Social Media Threat Or Opportunity?

By Dinesh D. Dodamgoda

According to the secretary of defence, as stated in a lecture delivered at the Kothalawala Defence University a few weeks ago, the rapid expansion and development of social media is a threat to national security and can be used to cause problems by propagating certain ideologies, mobilising and organising people. Yet, is social media a real threat or an ideal opportunity to the country’s national security?

Social media is defined by a number of tools, which includes blogs, Wikis, discussion forums, microblogs (Twitter etc.) and social networking sites (Facebook etc). Since the number of internet users in world is growing, no doubt, the number of social media users is also on the increase. It was revealed, for example, 1.11 billion Facebook users are in the world in March 2013. The Sri Lankan scenario is also not much different and Telecommunications Regulatory Commission’s statistics show more than 1.5 million fixed and mobile internet ‘subscribers’ in the country in March 2013. Amongst them, more than 1.5 million active Facebook users, majority of them are in the age group of 18-24. Moreover, Twitter, blogs and discussion forum users are also growing rapidly.

Social media as a threat

No doubt, social media users have the capability and the opportunity to use social media tools to pose a threat to national security. Amongst those users who can pose a threat locally are national subversive groups, criminal organisations, extra-parliamentary forces and extreme opposition movements, crackers, and extremist religious and ethnic sects. Furthermore, international terrorist groups, transnational criminal organisations, non-allied states, multinational corporations, companies with foreign capital stock can also pose a threat using social media, but the threat they pose has an international dimension.

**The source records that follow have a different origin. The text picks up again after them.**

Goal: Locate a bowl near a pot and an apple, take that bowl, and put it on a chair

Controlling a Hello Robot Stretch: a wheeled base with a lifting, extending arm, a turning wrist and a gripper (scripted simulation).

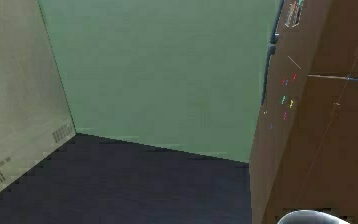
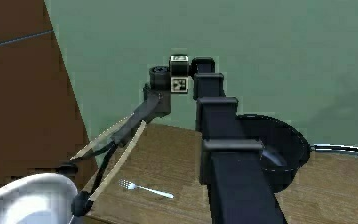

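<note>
A white bowl (image 2: 27, 200) rests on the wooden countertop (image 2: 167, 165) at the arm side view's lower left. Its pale rim (image 1: 307, 216) also shows at the forward view's bottom right. A dark pot (image 2: 277, 148) stands on the same counter, right of the arm. The arm (image 2: 227, 150) rises from the bottom edge to two white marker squares. Left of them the gripper (image 2: 85, 172) slants its thin tan fingers (image 2: 107, 135) down toward the bowl's edge. I cannot tell whether it holds anything or touches the bowl.
A silver fork (image 2: 142, 188) lies on the counter between bowl and arm. A tall brown cabinet (image 1: 317, 110) with small coloured magnets stands at the forward view's right. A green wall (image 1: 157, 70), dark floor (image 1: 117, 185) and a pale appliance (image 1: 22, 90) lie ahead.
</note>
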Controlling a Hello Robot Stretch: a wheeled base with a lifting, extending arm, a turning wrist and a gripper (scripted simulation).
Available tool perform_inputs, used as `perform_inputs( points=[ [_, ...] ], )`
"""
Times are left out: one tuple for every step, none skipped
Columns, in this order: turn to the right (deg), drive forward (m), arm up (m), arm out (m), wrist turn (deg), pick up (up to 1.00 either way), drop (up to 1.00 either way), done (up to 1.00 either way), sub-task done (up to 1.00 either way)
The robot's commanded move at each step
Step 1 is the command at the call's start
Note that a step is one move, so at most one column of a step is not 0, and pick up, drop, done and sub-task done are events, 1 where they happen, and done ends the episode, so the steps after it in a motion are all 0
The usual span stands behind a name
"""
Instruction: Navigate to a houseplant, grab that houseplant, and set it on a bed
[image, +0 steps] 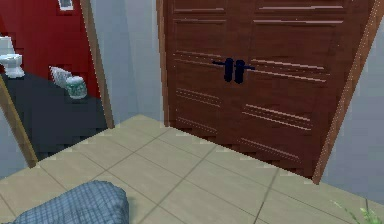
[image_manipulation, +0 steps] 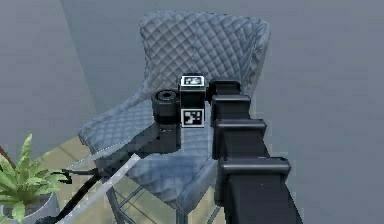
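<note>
Here's the arm (image_manipulation: 250, 170), a dark bar coming up from the bottom of the arm side view, two white marker squares (image_manipulation: 192, 100) at its end. The gripper (image_manipulation: 95, 172) sits left of them, its thin fingers slanting down and to the left in front of a blue quilted armchair (image_manipulation: 200, 45). And there's the houseplant (image_manipulation: 22, 180), green leaves in a pale pot, standing on the floor in that view's bottom left corner, just beside the fingertips and lower than the gripper's body. Touching or apart? Can't tell. Whether it holds anything, and how the fingers are set, can't be told either. Ahead, a dark red double door (image: 260, 80) with black handles (image: 235, 70) rises over the tan tiled floor (image: 180, 170). At the left, a white toilet (image: 10, 55) stands against a red wall.
</note>
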Motion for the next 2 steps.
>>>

However, the other national and international users such as political parties, labour unions, companies with national capital stock as well as NGOs, international organisations, hackers, allied foreign states with political, military and economic alliances have the opportunity to pose a threat using social media, although they are not considered generally as groups that pose obvious threats to national security. Ample evidence shows the way groups used social media to pose threats to national security. For example, during civil unrests in the Iranian Green Movement and the Arab Spring uprising, social media had a tremendous impact that threatened respective regimes.

As a British document shows, social media such as Twitter can be used tactically by terrorists even to provide real time updates of government troops movements. Moreover, hostile social media user groups can propagate extremist ideologies among target groups such as youths to radicalise and mobilise them in a manner that can pose a real threat to security.

Social media as an opportunity

Despite the threat social media can pose on national security, it is an unavoidable reality in a liberal-democratic society. Hence, rather than being paranoid by the threat social media can pose, it is much better to perceive it as an opportunity, since there are so many avenues to use social media as an important ‘national security friendly tool’.

Social media provides a rich pool of overt data for intelligence agencies to measure and evaluate the way people think, argue, laugh, cry and shout. Hence, this data can assist even in gauging public opinion and identifying threats to national security in advance as groups that pose threats to national security tend to use social media for internal communication due to convenience and the low cost. As evident, insurgency groups use chatting and discussion forums even for group recruitments.

Therefore, strengthening Social Media Intelligence (SOCMINT) capabilities is of paramount importance in securing a nation as it attains and maintain state’s information superiority. For example, the US Defence Advance Research Projects Agency (DARPA) funded US$ 45 million of research in areas of strategic communication and social media. Furthermore, new innovation in SOCMINT comes in; for instance, students at the US Naval Post Graduate School have developed software called ‘Dynamic Twitter Network Analysis’ to pull data from public Twitter feeds.

Therefore, the Sri Lankan Defence Ministry also need to look for new opportunities, however in doing so, a balance between national security and citizen’s privacy online must be safeguarded. For example, illegal hacking into individual’s social media accounts to gather covert information should be avoided and security agencies should mainly rely on overt information analysis, if they are professionals.

In addition to SOCMINT, the country’s national security strategic communication units (if there are) can use social media to disseminate national security friendly information and to counter arguments against hostile propagations. Interestingly, national security is ultimately more or less a battle of ideas. Furthermore, social media can be used as a tool to raise awareness and communicate messages during an emergency or a disaster or even to track criminals and terrorists.

Threat or opportunity?

As evident, social media is an unavoidable reality in a liberal-democratic society and a tool that can be used either positively or negatively. Therefore, national security strategists need to think ‘strategically’ and try to find mechanisms to use social media in favour of securing the country. However, social media fades traditional boundaries of state sovereignty away, hence, the threat that social media poses has an international dimension, too.